# Work order
Copy every line below where the string "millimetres" is found.

Stored items from a collection
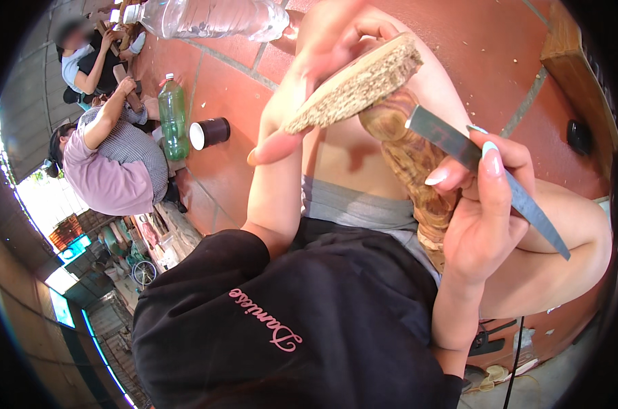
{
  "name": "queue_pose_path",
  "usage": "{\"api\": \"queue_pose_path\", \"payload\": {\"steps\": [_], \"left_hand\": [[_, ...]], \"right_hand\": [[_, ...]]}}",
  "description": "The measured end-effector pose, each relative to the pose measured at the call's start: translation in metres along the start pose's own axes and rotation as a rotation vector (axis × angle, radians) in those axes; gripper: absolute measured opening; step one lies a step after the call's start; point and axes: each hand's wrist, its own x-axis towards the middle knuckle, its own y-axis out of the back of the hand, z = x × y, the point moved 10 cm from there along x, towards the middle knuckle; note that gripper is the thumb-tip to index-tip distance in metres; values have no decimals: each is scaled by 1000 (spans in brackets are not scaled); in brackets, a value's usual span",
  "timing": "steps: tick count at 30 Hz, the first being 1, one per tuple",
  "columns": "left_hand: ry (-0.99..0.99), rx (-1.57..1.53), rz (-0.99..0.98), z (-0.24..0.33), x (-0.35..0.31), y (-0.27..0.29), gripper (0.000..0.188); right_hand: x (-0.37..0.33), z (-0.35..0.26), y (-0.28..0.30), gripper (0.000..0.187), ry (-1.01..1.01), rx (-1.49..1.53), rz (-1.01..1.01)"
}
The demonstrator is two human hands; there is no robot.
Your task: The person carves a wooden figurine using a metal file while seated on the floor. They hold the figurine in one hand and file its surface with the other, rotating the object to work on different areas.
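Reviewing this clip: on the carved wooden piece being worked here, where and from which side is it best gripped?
Probably at the flat, rough-faced upper end of the wooden piece, from the person's left, as the left hand does. The metal blade in the right hand meets the rounded part from the right.

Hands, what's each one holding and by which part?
Left hand grips the wooden piece at its upper end; right hand holds the metal blade around its middle.

The clear plastic bottle is cut off by the top edge. The long grey metal blade passes behind the right hand, its handle hidden. The carved brown wooden piece disappears behind that hand's palm.
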Motion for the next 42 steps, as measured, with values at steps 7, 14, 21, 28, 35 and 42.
{"api": "queue_pose_path", "payload": {"steps": [7, 14, 21, 28, 35, 42], "left_hand": [[80, 315, 39, 16, 5, -16, 115], [283, 600, 106, 15, 11, -17, 123], [392, 733, 152, 5, 3, 2, 93], [672, 721, 272, -23, -16, 32, 100], [618, 732, 301, -24, -15, 38, 92], [552, 801, 275, -21, -10, 39, 85]], "right_hand": [[0, 1, 4, 27, 64, 223, -140], [-8, -16, -18, 22, 192, 96, -113], [-12, -6, -32, 14, 116, -20, -8], [-3, 19, -44, 21, 249, 35, -84], [3, 28, -49, 16, 201, -90, -114], [4, 33, -47, 14, 146, -82, -52]]}}
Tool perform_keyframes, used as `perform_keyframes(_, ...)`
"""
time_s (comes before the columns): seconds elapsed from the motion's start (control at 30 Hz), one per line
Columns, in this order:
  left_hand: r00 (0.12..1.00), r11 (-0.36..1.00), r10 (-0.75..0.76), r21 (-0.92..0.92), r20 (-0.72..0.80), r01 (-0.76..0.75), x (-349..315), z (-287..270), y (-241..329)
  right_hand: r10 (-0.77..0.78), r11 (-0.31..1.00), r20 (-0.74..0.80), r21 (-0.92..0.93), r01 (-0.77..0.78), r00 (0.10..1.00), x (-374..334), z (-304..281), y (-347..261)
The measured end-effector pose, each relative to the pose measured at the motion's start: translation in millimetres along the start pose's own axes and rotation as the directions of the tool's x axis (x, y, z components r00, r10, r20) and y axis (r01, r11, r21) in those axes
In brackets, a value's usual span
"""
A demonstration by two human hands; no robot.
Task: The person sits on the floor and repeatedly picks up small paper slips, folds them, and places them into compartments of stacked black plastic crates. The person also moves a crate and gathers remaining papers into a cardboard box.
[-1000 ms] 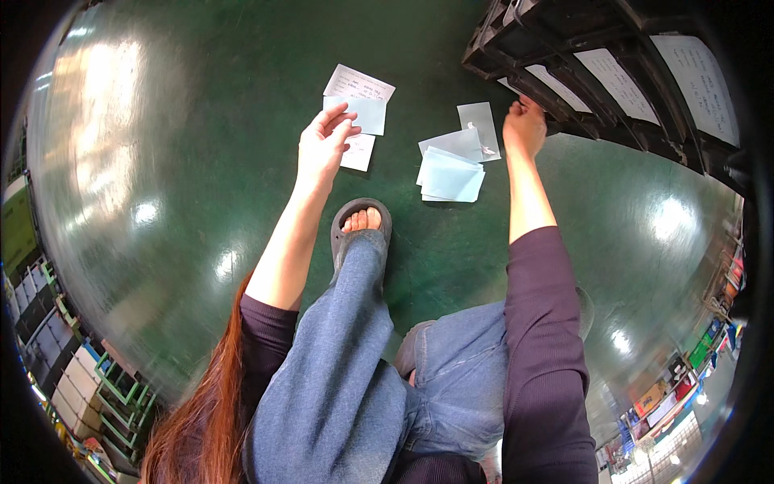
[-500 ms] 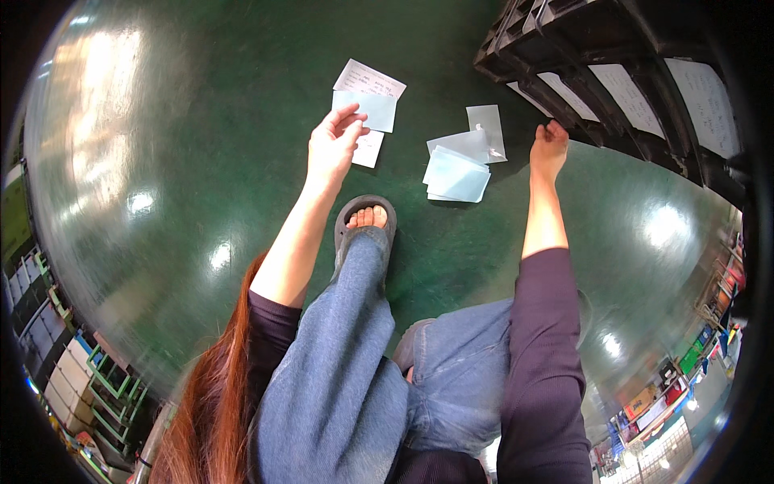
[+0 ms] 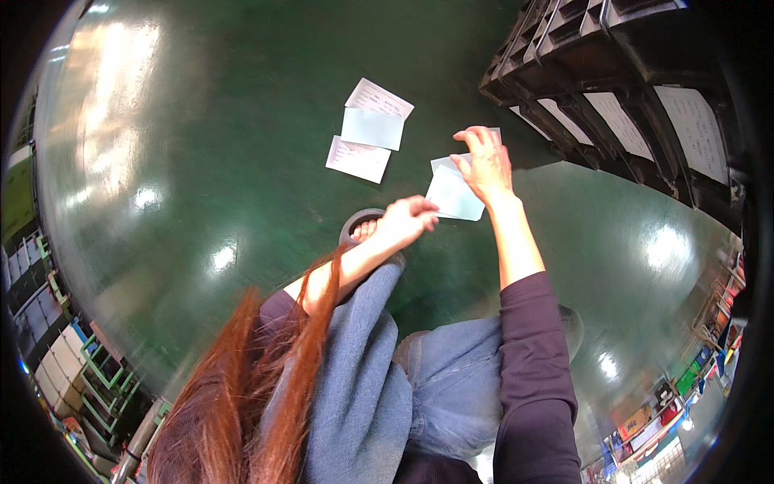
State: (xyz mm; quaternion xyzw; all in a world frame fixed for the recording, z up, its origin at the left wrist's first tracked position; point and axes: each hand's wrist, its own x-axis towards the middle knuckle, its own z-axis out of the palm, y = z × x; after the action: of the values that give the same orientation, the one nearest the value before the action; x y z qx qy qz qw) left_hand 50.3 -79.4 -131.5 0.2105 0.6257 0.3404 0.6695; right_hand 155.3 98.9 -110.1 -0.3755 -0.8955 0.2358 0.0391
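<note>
A small pile of pale blue sheets lies on the green floor, in front of me and slightly right. Over its upper right part reaches my right hand, thumb and fingers spread apart, hiding some of the sheets beneath. My left hand is at the pile's lower left corner, its fingers loosely bent with a gap to the thumb. No sheet is visibly lifted. To the left of the pile, another pale blue sheet overlaps a white printed slip above it and a second white slip below.
A stack of black plastic crates with white paper labels stands at the upper right. My sandalled foot is partly hidden behind my left forearm. Green metal frames line the far left edge; assorted goods show at the lower right.
My left hand has moved right and down, from the left-hand slips to the pile's corner. My right hand has come left from beside the crates to over the pile. The view has shifted slightly.
</note>
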Motion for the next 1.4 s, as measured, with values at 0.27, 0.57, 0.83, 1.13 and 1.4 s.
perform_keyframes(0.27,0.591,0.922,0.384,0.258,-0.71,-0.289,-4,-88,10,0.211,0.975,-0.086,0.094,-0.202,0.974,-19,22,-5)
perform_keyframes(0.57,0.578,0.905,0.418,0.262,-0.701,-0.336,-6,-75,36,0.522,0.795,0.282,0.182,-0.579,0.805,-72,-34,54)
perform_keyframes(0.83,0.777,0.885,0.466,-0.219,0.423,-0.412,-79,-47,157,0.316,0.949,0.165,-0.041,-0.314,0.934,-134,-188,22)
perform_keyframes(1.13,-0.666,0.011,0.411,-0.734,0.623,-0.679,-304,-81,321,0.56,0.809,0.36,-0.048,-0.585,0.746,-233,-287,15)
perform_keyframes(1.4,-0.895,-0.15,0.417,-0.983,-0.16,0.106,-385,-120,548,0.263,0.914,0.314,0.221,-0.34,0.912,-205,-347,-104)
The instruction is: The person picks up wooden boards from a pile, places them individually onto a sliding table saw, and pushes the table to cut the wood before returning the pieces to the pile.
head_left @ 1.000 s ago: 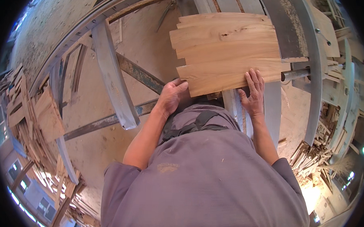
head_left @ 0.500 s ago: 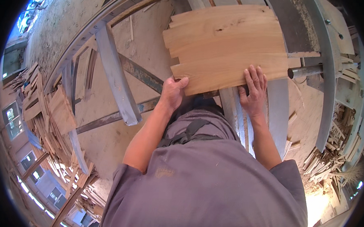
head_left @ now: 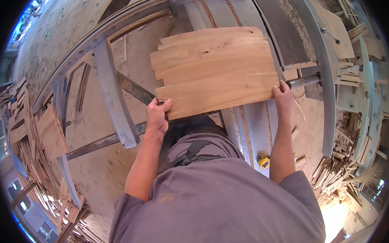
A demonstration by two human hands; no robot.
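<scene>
A wide wooden panel (head_left: 218,68), made of several boards side by side with uneven, stepped ends, lies in front of me over a grey metal machine bed. My left hand (head_left: 158,115) grips its near left corner, thumb on top and fingers underneath. At the near right corner, my right hand (head_left: 283,97) pinches the panel's edge, with its fingertips at the rim. Part of the bed under the panel is hidden.
A yellow tape measure (head_left: 263,162) rests on the metal bed (head_left: 257,124) by my right forearm. A grey metal frame (head_left: 115,96) stands on the left. Scrap wood piles (head_left: 33,132) lie at the left, more offcuts (head_left: 337,171) at the right. A round metal bar (head_left: 304,81) juts near the panel.
My right hand has gone from lying flat on the panel to gripping its right corner. The panel and my left hand appear further left and lower in view, which has also shifted.
</scene>
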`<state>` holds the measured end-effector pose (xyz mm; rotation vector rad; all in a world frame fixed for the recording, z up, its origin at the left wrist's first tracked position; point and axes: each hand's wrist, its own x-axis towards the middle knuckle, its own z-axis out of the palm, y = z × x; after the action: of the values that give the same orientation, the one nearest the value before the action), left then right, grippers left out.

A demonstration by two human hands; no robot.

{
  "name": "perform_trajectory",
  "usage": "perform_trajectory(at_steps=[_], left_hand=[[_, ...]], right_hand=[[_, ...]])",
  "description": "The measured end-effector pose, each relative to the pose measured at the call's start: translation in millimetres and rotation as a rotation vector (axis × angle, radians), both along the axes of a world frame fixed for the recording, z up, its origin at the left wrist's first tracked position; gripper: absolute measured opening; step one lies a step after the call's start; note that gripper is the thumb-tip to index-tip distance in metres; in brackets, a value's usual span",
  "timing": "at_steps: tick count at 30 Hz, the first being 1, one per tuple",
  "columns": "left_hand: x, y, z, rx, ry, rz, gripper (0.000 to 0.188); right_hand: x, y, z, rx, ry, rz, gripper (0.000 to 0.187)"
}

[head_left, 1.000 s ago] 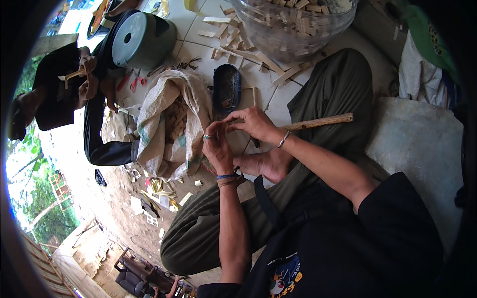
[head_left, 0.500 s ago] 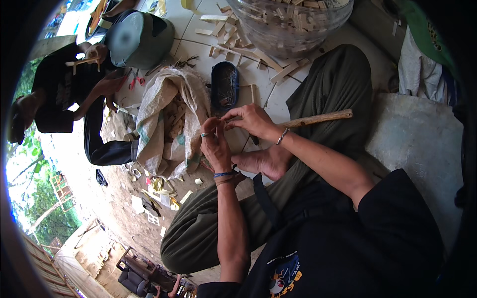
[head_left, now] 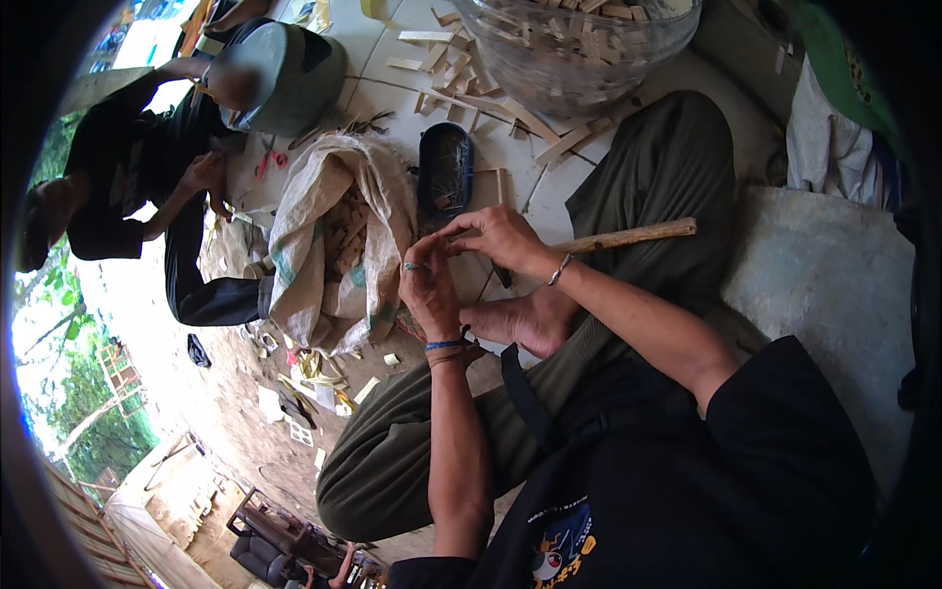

# Solution for this task
The measured end-effector pose, each relative to the pose measured at the motion's start: translation in millimetres along the start pose's own axes and rotation as the directions of the tool's x axis (x, y, z components r00, r10, r20) and y axis (r01, r11, r21) in those axes
  "description": "The measured end-effector pose, each relative to the pose measured at the call's start: translation in millimetres and rotation as a rotation vector (axis × angle, radians), both along the axes of a world frame fixed for the recording, z up, its origin at the left wrist's first tracked position; gripper: absolute measured opening; step one lies a step after the call's start; note that gripper is the thumb-tip to index-tip distance in metres; in brackets, a value's usual span",

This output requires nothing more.